-- SOURCE INFORMATION --
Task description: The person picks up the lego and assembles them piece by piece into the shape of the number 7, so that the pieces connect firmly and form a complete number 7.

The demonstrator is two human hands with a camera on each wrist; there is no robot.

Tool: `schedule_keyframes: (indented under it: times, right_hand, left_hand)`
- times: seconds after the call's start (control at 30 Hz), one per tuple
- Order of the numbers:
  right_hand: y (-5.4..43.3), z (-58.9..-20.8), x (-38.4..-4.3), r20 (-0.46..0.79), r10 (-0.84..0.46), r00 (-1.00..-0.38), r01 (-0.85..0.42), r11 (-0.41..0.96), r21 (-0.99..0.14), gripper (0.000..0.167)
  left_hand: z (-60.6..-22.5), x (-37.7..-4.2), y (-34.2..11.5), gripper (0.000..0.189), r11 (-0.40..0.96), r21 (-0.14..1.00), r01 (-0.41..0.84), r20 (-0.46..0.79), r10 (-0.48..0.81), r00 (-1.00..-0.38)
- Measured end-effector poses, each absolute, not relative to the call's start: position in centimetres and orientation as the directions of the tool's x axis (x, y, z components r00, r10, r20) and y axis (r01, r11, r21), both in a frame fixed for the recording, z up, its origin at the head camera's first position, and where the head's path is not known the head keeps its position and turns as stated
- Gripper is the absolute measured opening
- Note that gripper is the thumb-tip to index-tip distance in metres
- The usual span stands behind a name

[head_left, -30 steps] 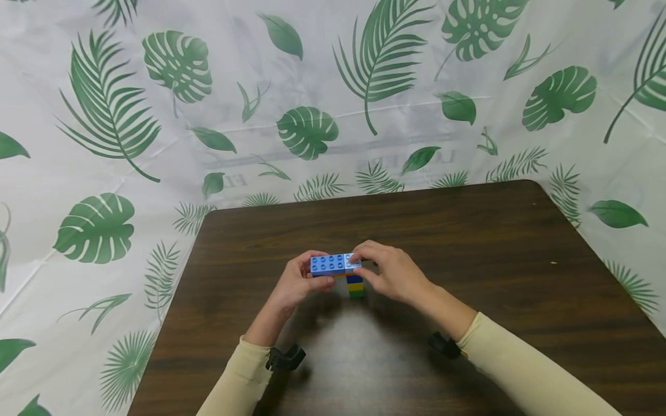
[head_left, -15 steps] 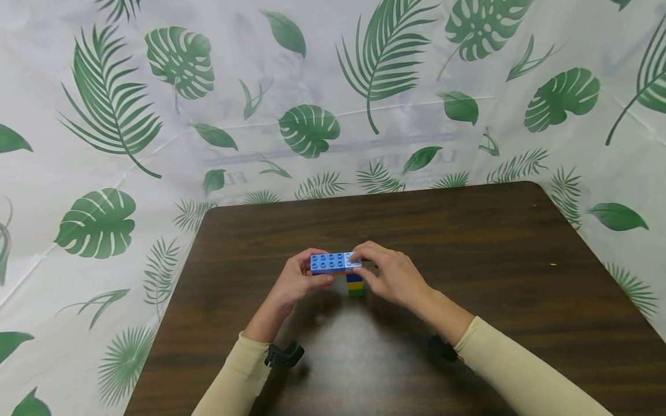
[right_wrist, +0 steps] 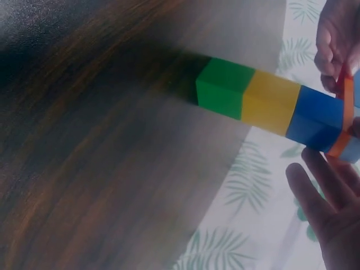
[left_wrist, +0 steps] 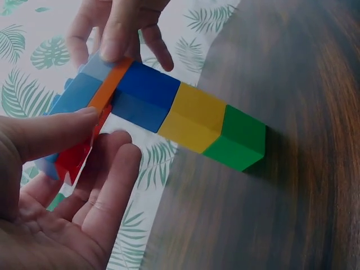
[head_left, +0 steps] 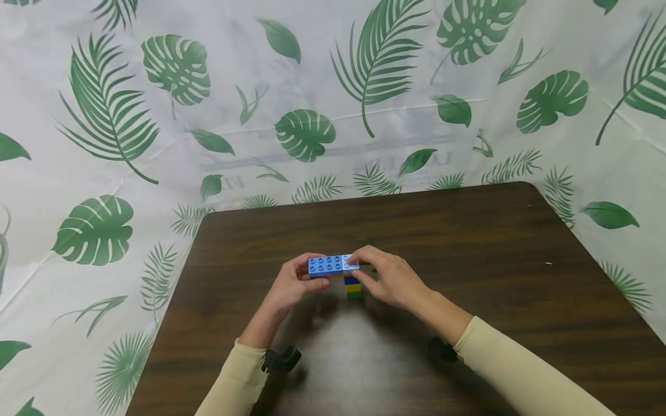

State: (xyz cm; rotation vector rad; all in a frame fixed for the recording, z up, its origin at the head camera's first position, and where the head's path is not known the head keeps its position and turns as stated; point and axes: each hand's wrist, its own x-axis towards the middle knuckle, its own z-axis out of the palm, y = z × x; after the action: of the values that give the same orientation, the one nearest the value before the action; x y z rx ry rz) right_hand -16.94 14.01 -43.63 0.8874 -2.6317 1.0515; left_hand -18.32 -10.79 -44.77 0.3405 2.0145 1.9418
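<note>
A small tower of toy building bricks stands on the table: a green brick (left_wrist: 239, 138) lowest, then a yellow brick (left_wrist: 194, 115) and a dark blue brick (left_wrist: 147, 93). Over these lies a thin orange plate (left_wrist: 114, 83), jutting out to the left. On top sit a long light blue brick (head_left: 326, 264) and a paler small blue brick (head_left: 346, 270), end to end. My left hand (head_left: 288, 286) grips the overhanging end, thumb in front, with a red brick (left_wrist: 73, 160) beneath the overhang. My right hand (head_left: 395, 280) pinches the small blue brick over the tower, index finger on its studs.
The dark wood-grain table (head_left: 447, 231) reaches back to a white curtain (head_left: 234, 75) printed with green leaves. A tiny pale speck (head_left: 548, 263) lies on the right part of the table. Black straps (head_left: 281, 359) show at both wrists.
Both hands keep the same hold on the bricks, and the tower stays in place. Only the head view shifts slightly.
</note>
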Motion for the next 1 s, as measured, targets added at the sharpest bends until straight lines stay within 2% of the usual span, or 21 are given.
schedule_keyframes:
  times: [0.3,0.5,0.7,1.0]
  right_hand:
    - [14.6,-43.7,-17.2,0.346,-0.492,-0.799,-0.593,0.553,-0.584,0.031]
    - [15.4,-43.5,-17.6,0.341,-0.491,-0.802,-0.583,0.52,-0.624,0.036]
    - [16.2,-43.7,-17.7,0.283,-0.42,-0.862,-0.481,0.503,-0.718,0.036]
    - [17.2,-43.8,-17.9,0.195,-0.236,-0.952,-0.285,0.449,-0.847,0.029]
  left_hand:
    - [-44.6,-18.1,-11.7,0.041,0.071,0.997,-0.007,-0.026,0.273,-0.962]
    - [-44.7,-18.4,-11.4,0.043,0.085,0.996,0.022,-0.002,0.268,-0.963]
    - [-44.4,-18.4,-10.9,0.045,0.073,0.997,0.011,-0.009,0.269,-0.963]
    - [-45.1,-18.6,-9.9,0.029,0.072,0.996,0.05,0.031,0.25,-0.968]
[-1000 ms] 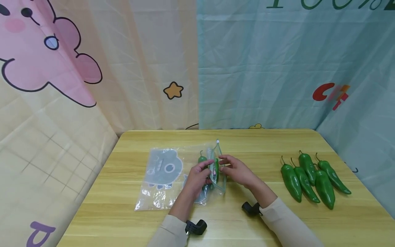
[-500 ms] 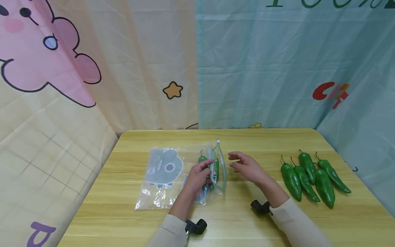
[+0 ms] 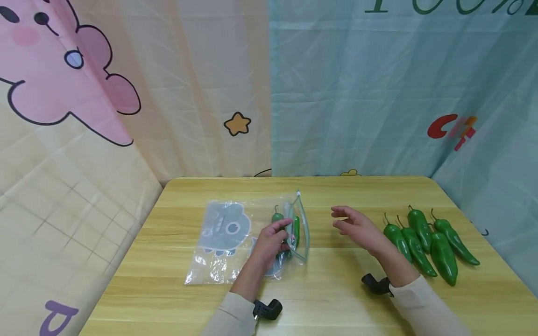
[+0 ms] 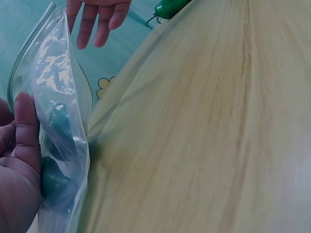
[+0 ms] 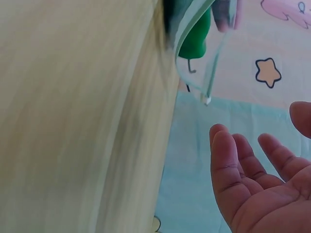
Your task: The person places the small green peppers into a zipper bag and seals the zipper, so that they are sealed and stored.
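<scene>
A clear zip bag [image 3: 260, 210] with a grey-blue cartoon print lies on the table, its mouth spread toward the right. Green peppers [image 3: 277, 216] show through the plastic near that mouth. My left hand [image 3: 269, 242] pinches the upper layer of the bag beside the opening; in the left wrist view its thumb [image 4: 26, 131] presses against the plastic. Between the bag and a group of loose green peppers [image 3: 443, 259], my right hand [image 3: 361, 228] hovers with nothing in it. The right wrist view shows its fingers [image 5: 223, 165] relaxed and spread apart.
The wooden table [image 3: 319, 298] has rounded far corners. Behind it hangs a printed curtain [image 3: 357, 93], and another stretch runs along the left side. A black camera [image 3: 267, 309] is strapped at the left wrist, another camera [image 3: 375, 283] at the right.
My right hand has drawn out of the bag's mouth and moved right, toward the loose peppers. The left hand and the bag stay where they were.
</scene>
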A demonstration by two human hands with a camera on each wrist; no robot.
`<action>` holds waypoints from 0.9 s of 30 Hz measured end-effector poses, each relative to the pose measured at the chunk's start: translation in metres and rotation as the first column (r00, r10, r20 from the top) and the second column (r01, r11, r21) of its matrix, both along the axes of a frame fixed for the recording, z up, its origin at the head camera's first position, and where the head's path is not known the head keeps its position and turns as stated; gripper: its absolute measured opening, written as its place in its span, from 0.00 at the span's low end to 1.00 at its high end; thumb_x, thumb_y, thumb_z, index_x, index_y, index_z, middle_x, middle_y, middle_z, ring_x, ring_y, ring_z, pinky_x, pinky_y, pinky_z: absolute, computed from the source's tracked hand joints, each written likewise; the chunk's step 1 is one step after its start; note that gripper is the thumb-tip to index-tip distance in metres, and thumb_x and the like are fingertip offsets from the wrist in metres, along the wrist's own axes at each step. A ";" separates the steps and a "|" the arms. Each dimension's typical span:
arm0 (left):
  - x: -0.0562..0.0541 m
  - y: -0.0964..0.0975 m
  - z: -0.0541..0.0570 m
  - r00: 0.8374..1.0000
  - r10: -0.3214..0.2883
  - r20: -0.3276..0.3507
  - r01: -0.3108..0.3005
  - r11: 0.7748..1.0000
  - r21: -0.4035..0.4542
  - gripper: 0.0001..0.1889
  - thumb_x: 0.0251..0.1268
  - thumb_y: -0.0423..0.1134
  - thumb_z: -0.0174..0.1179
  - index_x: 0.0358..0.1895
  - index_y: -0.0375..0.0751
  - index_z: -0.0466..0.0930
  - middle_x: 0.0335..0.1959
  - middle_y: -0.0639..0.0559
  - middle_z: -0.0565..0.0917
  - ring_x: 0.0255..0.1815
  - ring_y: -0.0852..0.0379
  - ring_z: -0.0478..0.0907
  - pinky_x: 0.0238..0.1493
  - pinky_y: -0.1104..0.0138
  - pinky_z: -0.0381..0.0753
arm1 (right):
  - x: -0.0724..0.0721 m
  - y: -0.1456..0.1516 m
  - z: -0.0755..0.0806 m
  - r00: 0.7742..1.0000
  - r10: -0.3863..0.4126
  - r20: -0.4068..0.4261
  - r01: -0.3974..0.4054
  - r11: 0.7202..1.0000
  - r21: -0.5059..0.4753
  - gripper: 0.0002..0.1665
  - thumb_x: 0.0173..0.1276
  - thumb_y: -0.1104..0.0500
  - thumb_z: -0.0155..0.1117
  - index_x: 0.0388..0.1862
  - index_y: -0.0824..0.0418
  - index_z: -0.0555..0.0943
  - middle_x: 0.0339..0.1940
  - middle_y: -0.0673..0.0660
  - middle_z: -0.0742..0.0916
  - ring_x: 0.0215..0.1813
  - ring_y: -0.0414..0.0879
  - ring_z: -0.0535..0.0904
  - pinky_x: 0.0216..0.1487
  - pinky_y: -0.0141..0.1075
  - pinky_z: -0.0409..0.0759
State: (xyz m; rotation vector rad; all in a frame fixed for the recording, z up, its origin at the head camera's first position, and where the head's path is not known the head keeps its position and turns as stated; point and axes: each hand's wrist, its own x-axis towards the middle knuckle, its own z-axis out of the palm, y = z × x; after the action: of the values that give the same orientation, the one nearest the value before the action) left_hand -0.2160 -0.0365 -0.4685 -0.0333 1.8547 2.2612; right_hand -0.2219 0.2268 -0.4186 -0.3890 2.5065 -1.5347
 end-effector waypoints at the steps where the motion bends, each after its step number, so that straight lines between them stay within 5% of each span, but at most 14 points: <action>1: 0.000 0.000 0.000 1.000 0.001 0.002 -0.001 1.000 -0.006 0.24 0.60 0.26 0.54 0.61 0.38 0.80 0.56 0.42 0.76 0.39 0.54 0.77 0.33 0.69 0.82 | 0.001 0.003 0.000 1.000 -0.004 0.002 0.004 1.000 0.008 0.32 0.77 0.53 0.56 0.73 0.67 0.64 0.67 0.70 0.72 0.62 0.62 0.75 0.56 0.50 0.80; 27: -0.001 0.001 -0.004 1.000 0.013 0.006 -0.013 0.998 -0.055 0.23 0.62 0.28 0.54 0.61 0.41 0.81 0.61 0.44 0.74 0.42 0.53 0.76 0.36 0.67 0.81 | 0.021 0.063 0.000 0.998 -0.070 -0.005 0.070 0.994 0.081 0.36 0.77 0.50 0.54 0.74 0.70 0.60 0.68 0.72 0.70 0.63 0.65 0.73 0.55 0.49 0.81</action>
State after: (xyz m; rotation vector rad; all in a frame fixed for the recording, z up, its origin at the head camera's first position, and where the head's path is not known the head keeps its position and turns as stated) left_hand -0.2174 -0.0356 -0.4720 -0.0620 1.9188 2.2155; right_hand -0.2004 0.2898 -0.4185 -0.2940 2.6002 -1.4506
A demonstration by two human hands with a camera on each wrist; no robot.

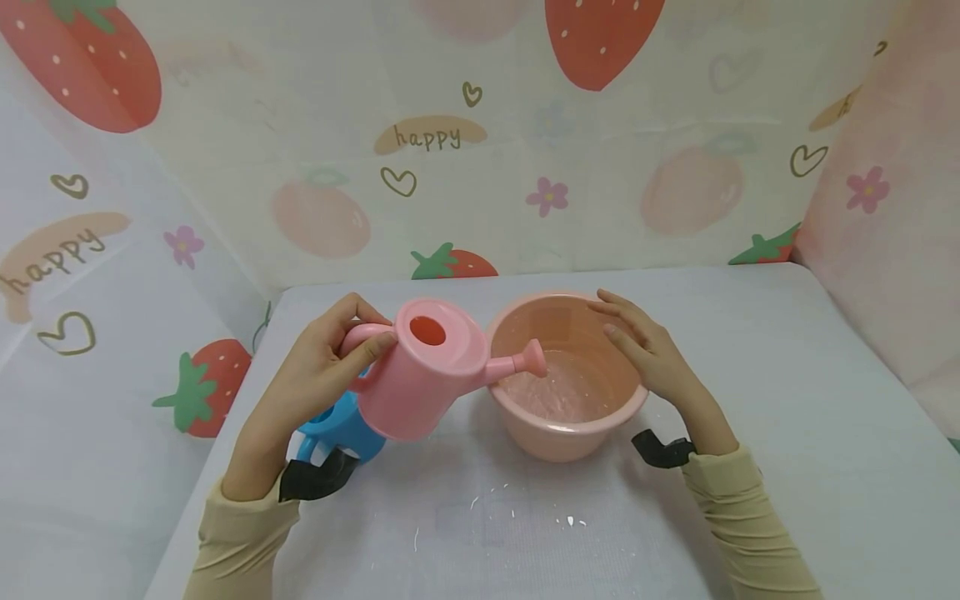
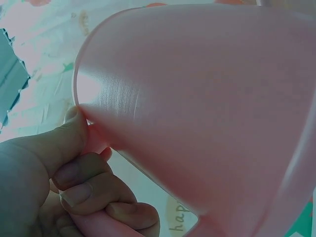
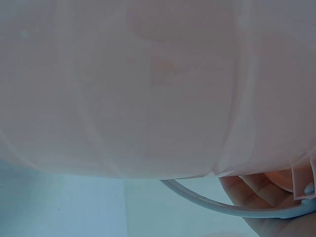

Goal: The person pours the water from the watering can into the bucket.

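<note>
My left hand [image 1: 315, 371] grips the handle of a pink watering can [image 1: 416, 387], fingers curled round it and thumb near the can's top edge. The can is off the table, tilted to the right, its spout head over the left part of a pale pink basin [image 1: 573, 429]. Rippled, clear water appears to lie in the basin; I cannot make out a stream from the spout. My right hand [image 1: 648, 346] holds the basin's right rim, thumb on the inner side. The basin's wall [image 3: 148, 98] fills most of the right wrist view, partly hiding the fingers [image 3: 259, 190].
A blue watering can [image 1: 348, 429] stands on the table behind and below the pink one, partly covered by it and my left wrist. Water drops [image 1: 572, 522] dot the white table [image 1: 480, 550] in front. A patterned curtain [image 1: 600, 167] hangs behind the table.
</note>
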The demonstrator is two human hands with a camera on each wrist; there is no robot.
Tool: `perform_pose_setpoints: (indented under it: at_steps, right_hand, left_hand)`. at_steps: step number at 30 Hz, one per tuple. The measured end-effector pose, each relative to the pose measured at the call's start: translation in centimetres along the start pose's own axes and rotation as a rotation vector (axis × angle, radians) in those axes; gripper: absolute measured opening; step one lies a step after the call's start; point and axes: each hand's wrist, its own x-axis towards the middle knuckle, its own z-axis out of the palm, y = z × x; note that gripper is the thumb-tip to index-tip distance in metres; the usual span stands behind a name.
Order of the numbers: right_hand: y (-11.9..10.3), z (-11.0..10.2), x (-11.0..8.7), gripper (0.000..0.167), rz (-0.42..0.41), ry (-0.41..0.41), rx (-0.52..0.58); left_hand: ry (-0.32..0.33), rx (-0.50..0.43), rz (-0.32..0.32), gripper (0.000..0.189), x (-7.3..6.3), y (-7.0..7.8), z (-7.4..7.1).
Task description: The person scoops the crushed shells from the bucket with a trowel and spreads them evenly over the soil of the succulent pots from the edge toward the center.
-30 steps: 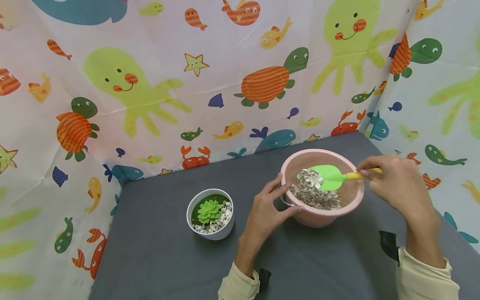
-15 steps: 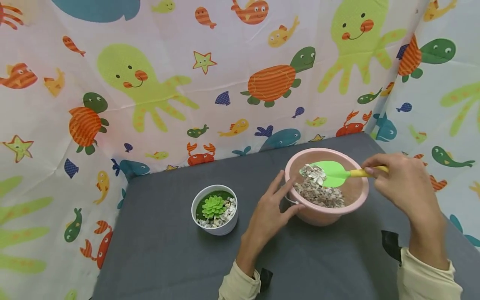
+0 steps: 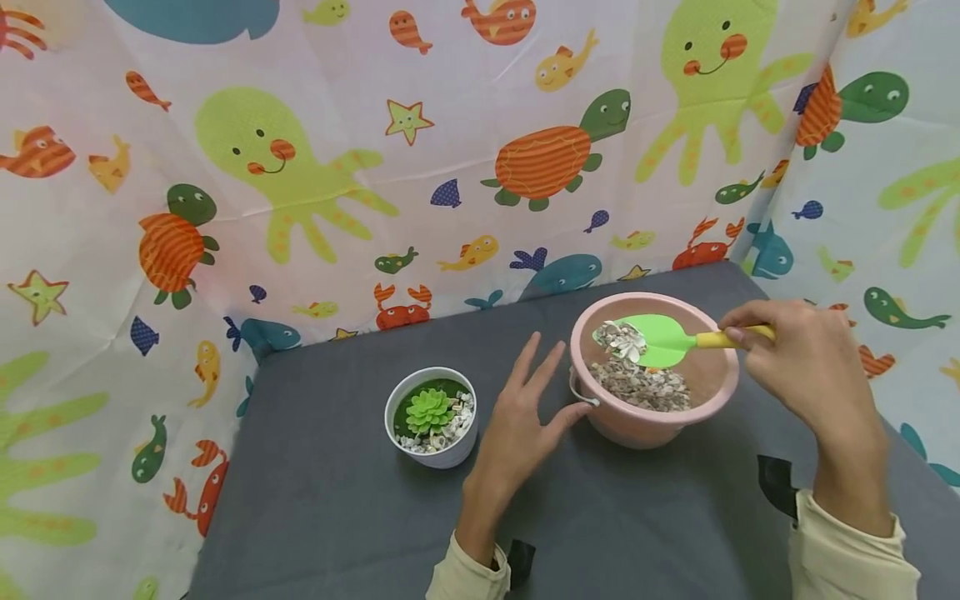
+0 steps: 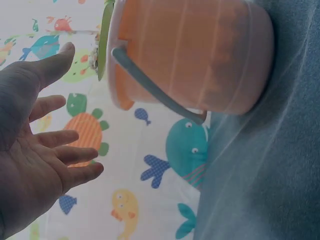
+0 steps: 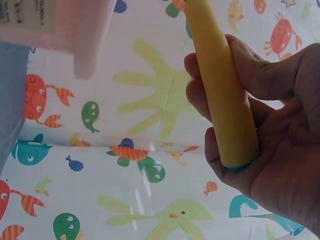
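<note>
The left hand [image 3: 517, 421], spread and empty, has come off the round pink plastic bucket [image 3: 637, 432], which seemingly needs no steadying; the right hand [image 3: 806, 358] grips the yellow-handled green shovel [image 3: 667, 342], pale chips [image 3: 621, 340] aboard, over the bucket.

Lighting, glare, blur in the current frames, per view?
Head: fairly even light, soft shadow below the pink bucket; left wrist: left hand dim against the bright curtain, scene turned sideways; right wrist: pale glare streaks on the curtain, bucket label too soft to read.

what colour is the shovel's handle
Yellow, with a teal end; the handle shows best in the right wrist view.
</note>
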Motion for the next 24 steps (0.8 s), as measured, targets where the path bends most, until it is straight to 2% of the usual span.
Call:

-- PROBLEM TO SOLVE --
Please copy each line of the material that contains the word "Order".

-- SOLUTION --
- Order of the numbers:
Order of the numbers: right_hand: y (-11.9..10.3), z (-11.0..10.2), x (-11.0..8.7), gripper (0.000..0.167), rz (-0.42..0.41), ry (-0.41..0.41), rx (-0.52..0.58); left_hand: ry (-0.32..0.33), rx (-0.50..0.43), rz (-0.32..0.32), gripper (0.000..0.189), x (-7.3..6.3), y (-7.0..7.8), z (-7.4..7.1).

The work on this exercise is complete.